My research interests are Bayesian robustness against outliers and Markov chain Monte Carlo methods. Recently, I introduced methodology for robust model/variable selection and parameter estimation in linear regression, along with efficient algorithms for achieving these tasks. My research has so far been more on the theoretical/methodological side. My objective for the next years is to apply the tools I developed in actuarial science, and to introduce new ones of interest for actuaries, such as Bayesian robust generalized linear models. In particular, I want to develop an automatic data analysis procedure in which the models are robust and trained through a full and exact Bayesian analysis. See my personal web page for more details and a list of my publications.
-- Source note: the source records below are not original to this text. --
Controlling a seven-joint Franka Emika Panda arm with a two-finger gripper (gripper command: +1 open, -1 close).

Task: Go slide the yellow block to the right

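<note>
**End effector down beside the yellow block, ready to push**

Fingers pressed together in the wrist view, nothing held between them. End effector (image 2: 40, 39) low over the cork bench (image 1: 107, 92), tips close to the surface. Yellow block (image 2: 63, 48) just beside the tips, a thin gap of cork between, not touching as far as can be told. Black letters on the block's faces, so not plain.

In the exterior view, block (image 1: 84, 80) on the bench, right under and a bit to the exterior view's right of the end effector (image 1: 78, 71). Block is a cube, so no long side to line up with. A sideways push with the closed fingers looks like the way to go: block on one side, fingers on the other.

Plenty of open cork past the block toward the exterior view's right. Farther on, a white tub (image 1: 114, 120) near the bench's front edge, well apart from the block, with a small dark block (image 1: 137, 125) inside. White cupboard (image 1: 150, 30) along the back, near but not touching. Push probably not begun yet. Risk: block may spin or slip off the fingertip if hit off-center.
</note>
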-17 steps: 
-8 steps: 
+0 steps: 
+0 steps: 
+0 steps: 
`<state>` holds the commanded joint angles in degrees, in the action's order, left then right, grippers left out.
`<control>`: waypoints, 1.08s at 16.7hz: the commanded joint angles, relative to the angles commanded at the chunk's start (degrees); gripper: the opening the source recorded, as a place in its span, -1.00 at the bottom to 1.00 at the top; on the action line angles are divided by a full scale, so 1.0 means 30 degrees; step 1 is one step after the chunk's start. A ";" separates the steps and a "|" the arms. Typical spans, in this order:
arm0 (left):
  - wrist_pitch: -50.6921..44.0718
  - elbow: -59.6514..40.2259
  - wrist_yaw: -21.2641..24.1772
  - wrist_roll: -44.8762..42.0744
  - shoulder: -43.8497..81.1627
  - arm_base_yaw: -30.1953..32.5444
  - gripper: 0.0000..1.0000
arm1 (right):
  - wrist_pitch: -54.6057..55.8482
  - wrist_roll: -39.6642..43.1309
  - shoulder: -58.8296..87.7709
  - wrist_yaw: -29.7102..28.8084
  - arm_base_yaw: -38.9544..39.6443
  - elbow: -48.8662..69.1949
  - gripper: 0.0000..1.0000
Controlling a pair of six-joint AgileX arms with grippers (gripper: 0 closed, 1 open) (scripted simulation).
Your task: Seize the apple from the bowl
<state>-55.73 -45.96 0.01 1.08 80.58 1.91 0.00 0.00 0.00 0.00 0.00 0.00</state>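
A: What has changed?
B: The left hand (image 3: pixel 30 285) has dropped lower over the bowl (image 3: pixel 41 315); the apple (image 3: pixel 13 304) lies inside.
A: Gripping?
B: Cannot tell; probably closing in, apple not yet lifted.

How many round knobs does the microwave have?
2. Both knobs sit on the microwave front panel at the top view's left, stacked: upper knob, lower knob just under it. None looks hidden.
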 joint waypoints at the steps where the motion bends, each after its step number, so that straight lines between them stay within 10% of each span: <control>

I am looking for students with a strong background in either: theoretical statistics, applied statistics and actuarial science, or computer science (the plan is also to develop R packages for a user-friendly and efficient implementation of the methods). There exist multiple funding opportunities. In particular, I recently obtained grants that are dedicated to the funding of world-class M.Sc. and Ph.D. students, and postdoctoral researchers (see my personal web page for more details). Also, prospective students and postdocs can apply for scholarships such as those of NSERC
. Please do not hesitate to contact me if you are interested. I aim to provide an environment to my students in actuarial science and statistics that is equitable, inclusive and diversified. In particular, recruiting will be done according to Université de Montréal's Equity, Diversity and Inclusion policy.